Sono stati resi noti oggi i dati di rilevazione dell’aria e la presenza di Pm10, azoto, ozono, benzene, monossido di carbonio, nella zona della scuola “Beltrani”, periodicamente raccolti da tecnici dell’Arpa grazie ad una centralina attivata a partire da novembre 2016.
Il particolato sospeso è costituito dall’insieme di tutto il materiale non gassoso, solido, presente in sospensione nell’aria. La natura delle particelle di cui è composto è varia: ne fanno parte sia le polveri sospese, materiale di tipo organico disperso dai vegetali (pollini o frammenti di piante), materiale di tipo inorganico prodotto da agenti naturali come vento e pioggia, oppure prodotto dall’erosione del suolo o dei manufatti. Nelle aree di tipo urbano il materiale particolato può invece avere origine dall’usura dell’asfalto o dei pneumatici e dalle emissioni di scarico degli autoveicoli. Con il termine Pm10 viene definita la frazione totale di particelle aventi diametro aerodinamico inferiore a 10 microgrammi. Nelle rilevazioni presso la scuola “Beltrani”, si è registrato un unico superamento del limite giornaliero di 50 microgrammi al metro cubo (nel periodo compreso tra il 26 gennaio ed il 2 febbraio 2017). La concentrazione media dei dati validi di Pm10 durante il periodo di monitoraggio è stata pari a 22 microgrammi al metro cubo, inferiore (da calcolare su base annuale) di 40 microgrammi al metro cubo.
Gli ossidi di azoto sono generati nei processi di combustione. Tra tutti, il biossido di azoto (No2), è da ritenersi il più pericoloso perché costituisce il precursore di una serie di reazioni di tipo fotochimico che portano alla formazione del cosiddetto “smog fotochimico”. Non ci sono stati superamenti del limite orario di concentrazione. La concentrazione media dei dati validi di No2 durante il periodo di monitoraggio è stata di 24 microgrammi al metro cubo, inferiore al limite (da calcolare su base annuale) di 40 microgrammi al metro cubo.
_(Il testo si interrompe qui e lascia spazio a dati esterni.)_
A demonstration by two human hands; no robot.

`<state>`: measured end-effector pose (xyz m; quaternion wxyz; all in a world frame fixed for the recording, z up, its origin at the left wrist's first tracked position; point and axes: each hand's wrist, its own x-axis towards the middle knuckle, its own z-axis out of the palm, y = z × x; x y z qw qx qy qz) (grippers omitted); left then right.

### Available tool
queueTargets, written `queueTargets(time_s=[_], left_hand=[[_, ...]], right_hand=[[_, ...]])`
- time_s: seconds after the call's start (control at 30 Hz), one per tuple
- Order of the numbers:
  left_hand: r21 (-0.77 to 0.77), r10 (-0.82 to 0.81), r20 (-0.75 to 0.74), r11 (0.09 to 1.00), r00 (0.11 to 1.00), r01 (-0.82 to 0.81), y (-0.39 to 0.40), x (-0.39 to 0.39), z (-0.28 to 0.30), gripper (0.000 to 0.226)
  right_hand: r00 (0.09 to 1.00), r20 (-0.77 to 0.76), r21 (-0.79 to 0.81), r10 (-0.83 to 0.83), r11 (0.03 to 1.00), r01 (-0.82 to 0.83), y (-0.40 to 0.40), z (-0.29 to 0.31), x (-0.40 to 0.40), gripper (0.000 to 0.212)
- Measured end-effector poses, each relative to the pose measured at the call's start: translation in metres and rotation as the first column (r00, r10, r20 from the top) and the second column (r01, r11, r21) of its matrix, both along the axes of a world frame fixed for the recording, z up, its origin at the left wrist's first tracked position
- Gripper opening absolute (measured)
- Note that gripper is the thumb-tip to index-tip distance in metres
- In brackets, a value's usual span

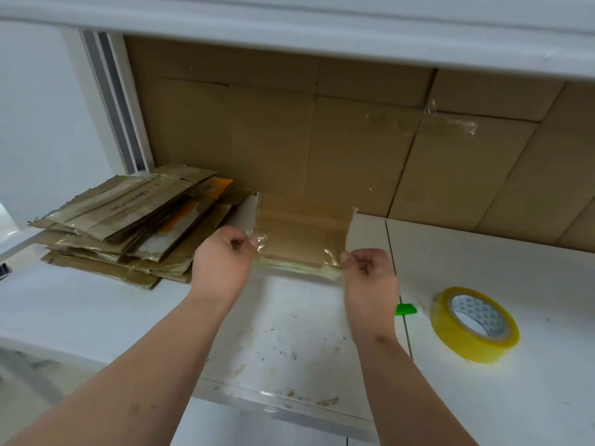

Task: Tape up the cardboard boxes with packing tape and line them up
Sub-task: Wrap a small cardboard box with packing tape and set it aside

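A small flattened cardboard box (299,233), glossy with old tape, lies on the white table near the back. My left hand (225,255) pinches its near left corner between thumb and curled fingers. My right hand (367,272) pinches its near right corner the same way. A roll of yellowish clear packing tape (476,323) lies flat on the table to the right of my right hand, untouched.
A stack of several flattened, taped boxes (128,226) sits at the back left. Large cardboard sheets (354,140) line the wall behind. A small green object (406,309) lies by the table seam. The white table (289,342) is stained near its front edge.
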<state>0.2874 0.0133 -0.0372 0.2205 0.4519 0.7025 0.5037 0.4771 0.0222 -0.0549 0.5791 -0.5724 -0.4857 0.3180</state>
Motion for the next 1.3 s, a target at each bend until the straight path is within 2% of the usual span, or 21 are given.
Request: queueTargets(time_s=[0.1, 0.17, 0.27, 0.33, 0.4, 0.5, 0.6, 0.7, 0.8, 0.9, 0.93, 1.0, 1.07, 1.17, 1.23, 1.27, 1.3], left_hand=[[-0.055, 0.013, -0.096, 0.998, 0.995, -0.018, -0.005, -0.003, -0.015, 0.017], [-0.083, 0.01, -0.159, 0.996, 0.987, -0.023, -0.008, -0.003, -0.021, 0.019], [-0.075, -0.002, -0.259, 0.997, 0.966, -0.018, -0.007, -0.002, -0.025, 0.021], [-0.044, -0.009, -0.319, 0.999, 0.948, -0.005, -0.007, 0.0, -0.026, 0.021], [0.003, -0.004, -0.362, 1.0, 0.932, 0.006, -0.008, 0.002, -0.028, 0.021], [0.026, 0.024, -0.333, 1.0, 0.943, -0.016, -0.01, 0.003, -0.032, 0.019], [0.008, 0.049, -0.208, 0.999, 0.977, -0.048, -0.01, 0.007, -0.031, 0.009], [-0.032, 0.074, -0.076, 0.997, 0.994, -0.077, -0.007, 0.007, -0.03, 0.013], [-0.032, 0.092, -0.14, 0.995, 0.986, -0.097, -0.005, 0.006, -0.033, 0.005], [0.016, 0.12, -0.22, 0.993, 0.968, -0.12, -0.007, 0.009, -0.038, 0.015], [0.006, 0.113, -0.249, 0.993, 0.962, -0.115, -0.008, 0.01, -0.04, 0.018], [-0.122, 0.045, -0.296, 0.989, 0.954, -0.085, -0.008, 0.01, -0.047, 0.03], [-0.282, -0.018, -0.245, 0.958, 0.969, -0.053, -0.01, 0.01, -0.051, 0.04], [-0.359, -0.034, -0.089, 0.934, 0.995, 0.0, -0.009, 0.015, -0.051, 0.049], [-0.314, -0.002, 0.088, 0.949, 0.996, 0.03, -0.006, 0.019, -0.047, 0.054], [-0.288, 0.014, 0.198, 0.957, 0.98, 0.044, -0.005, 0.021, -0.045, 0.06], [-0.269, 0.022, 0.293, 0.961, 0.956, 0.06, -0.002, 0.02, -0.043, 0.065]], right_hand=[[0.99, 0.136, 0.011, 0.042, 0.999, -0.044, -0.008, -0.012, -0.007, 0.012], [0.976, 0.215, 0.024, 0.039, 0.999, -0.045, -0.012, -0.023, -0.008, 0.007], [0.94, 0.34, 0.087, 0.008, 0.995, -0.04, -0.015, -0.035, -0.005, 0.011], [0.932, 0.363, 0.133, -0.01, 0.99, -0.041, -0.016, -0.038, -0.002, 0.009], [0.939, 0.343, 0.097, 0.009, 0.994, -0.045, -0.016, -0.037, 0.0, 0.013], [0.972, 0.219, -0.074, 0.087, 0.995, -0.072, -0.015, -0.029, 0.003, 0.02], [0.991, 0.072, -0.113, 0.115, 0.988, -0.106, -0.015, -0.024, 0.003, 0.028], [0.986, -0.06, -0.138, 0.159, 0.976, -0.166, -0.014, -0.025, 0.004, 0.029], [0.973, -0.121, -0.137, 0.198, 0.967, -0.214, -0.015, -0.027, 0.004, 0.016], [0.947, -0.183, -0.147, 0.264, 0.945, -0.291, -0.012, -0.03, 0.007, 0.012], [0.941, -0.174, -0.163, 0.292, 0.933, -0.32, -0.011, -0.032, 0.008, 0.013], [0.931, -0.09, -0.239, 0.354, 0.9, -0.365, -0.009, -0.04, 0.008, 0.015], [0.923, -0.021, -0.315, 0.383, 0.874, -0.37, -0.006, -0.045, 0.008, 0.016], [0.921, 0.034, -0.314, 0.388, 0.879, -0.359, 0.0, -0.045, 0.008, 0.045], [0.891, 0.184, -0.299, 0.415, 0.887, -0.352, 0.005, -0.044, 0.007, 0.084], [0.857, 0.295, -0.28, 0.423, 0.895, -0.346, 0.008, -0.046, 0.008, 0.098], [0.797, 0.439, -0.267, 0.415, 0.907, -0.326, 0.013, -0.047, 0.01, 0.101]])
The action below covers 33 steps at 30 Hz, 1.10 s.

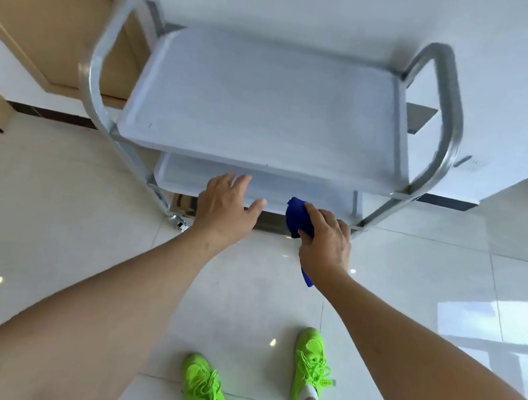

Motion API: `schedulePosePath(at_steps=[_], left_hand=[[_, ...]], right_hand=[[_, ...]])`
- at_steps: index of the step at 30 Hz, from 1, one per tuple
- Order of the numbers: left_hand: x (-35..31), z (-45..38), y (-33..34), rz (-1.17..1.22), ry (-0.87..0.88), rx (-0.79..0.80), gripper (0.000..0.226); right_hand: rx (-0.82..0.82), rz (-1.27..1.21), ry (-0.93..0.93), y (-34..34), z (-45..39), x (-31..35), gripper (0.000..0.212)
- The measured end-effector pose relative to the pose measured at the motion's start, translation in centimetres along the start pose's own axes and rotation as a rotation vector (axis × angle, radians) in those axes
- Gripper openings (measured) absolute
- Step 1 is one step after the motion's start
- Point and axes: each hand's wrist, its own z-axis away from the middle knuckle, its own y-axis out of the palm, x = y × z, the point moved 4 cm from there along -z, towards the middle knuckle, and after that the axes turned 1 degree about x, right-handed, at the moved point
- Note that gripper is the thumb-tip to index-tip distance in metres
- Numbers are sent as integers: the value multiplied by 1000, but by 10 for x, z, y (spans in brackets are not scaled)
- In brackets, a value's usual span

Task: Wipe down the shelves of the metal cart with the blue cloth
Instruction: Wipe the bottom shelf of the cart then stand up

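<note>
Bunching in the right hand, deep-blue crumpled cloth.

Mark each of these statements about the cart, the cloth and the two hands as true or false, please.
1. The right hand holds the blue cloth. True.
2. The left hand holds a spray bottle. False: it is open and holds nothing.
3. The top shelf carries boxes. False: nothing lies on it.
4. The metal cart stands against a white wall. True.
5. The cloth lies spread flat on the top shelf. False: it is bunched in the right hand, in front of the lower shelf.
</note>
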Motion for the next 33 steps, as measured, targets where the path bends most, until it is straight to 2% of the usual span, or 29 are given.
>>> schedulePosePath(at_steps=[6, 12, 15, 18, 27, 29, 33], left_hand=[[-73, -33, -97, -15, 166, -68, 63], [-136, -75, -141, -72, 299, -93, 66], [-170, -104, -138, -77, 340, -96, 65], [-200, -132, -118, -90, 351, -81, 66], [-261, -219, -57, -153, 253, 16, 65], [-265, -234, -49, -153, 221, 20, 65], [-267, -248, -29, -150, 169, 64, 65]], right_hand=[[-172, -13, 41, -110, -15, 45, 54], [-317, -13, 64, -183, -39, 40, 51], [-361, -12, 80, -210, -69, 20, 48], [-335, 2, 95, -224, -111, -5, 46], [-299, 13, 101, -249, -237, -68, 43], [-208, 85, 94, -240, -258, -78, 47], [190, 222, 178, -198, -278, -101, 50]])
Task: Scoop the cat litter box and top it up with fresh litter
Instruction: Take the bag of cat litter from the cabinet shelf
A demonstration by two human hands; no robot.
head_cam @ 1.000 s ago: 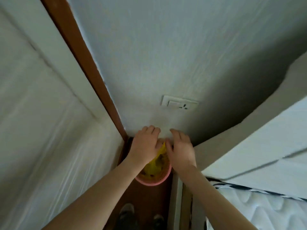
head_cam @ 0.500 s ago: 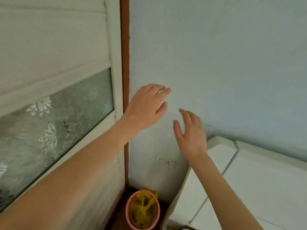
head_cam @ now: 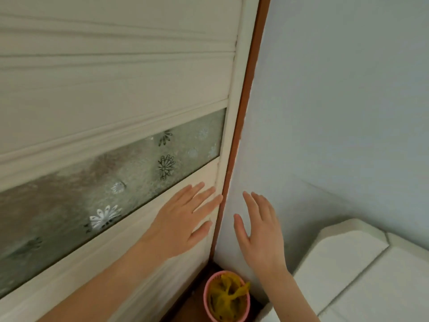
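My left hand (head_cam: 183,225) is spread in front of the door (head_cam: 116,89), my right hand (head_cam: 261,235) open before the wall (head_cam: 336,112). Below them a pink bin (head_cam: 226,296) with a yellow bag (head_cam: 228,295) sits in the corner beside white furniture (head_cam: 343,263).

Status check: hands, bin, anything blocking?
Left hand open, raised. Right hand open, empty. Pink bin with yellow bag on floor in corner. No litter box in view.

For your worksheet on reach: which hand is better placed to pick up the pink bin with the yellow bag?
Probably the right hand: it hovers open nearer above the pink bin; the left hand is by the door.
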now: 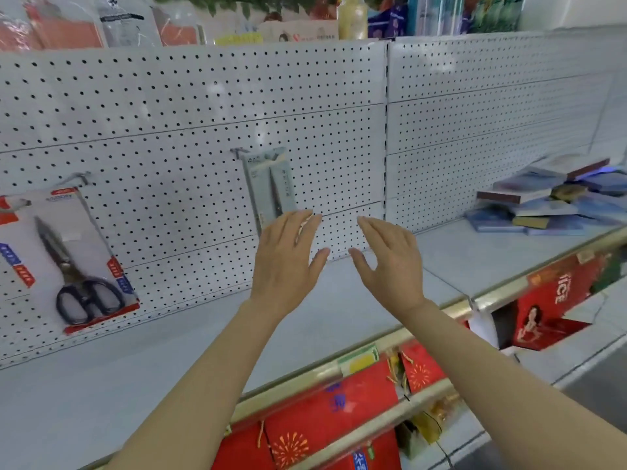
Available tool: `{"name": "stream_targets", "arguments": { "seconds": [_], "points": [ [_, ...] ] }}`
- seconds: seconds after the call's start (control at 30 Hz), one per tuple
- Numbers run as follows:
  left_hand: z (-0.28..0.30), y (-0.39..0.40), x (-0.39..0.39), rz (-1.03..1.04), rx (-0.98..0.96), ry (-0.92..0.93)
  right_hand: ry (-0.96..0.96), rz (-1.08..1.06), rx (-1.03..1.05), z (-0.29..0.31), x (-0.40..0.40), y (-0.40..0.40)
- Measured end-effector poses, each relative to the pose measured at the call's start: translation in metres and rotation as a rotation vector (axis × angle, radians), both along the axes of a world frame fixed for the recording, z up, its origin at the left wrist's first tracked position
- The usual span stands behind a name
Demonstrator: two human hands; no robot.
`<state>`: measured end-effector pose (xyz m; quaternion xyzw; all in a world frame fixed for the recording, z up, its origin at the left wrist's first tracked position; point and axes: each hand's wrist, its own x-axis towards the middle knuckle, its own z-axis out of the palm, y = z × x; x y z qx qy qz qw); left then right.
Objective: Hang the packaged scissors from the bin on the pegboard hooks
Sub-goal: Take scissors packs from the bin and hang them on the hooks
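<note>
Your two arms came into view bare from the lower edge of the frame up to the wrists, with no sleeve, cuff or glove showing anywhere along them. Your left hand (286, 262) was bare too, and on one of its fingers sat a thin, pale band that looked like a ring (304, 227), though it was too blurred to make out any detail or tell which finger carried it. Your right hand (390, 262) wore nothing that could be seen: no ring, no watch, no strap at the wrist. Nails on both hands looked short and unpainted.
</note>
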<state>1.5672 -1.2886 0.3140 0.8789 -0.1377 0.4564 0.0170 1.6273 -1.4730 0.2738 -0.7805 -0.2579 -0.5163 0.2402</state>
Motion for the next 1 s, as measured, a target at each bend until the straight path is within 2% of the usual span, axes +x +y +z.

A causa di possibili impatti sulla salute umana, l’ozono è uno gli inquinanti di maggiore rilevanza. Esso non ha sorgenti dirette ma si forma all’interno di un ciclo di reazioni di tipo fotochimico che coinvolgono in particolare gli ossidi di azoto ed i composti organici volatili. La concentrazione in atmosfera dell’ozono, inoltre, risente dell’influenza di vari fattori quali, ad esempio, la persistenza di periodi di elevata insolazione, di alta temperatura, elevata pressione atmosferica. Il valore bersaglio per la protezione della salute umana è pari a 120 microgrammi al metro cubo. Durante il monitoraggio non c’è stato nessun superamento del limite e le concentrazioni si sono mantenute su livelli bassi.
Il benzene è un idrocarburo aromatico che, a temperatura ambiente, si presenta come un liquido incolore, dall’odore dolciastro. È una sostanza dall’accertato potere cancerogeno. Il D. Lgs 155/2010 fissa un valore limite di concentrazione annuo di 5 microgrammi al metro cubo. Durante il periodo di monitoraggio la concentrazione media è stata di 1 microgrammo al metro cubo.
Il monossido di carbonio è una sostanza gassosa che si forma per combustione incompleta di materiale organico, ad esempio nei motori degli autoveicoli e nei processi industriali. Il D. Lgs 155/2010 fissa un valore limite di concentrazione annuo di 10 microgrammi al metro cubo. Durante il periodo di monitoraggio la concentrazione massima è stata di 2 microgrammi al metro cubo.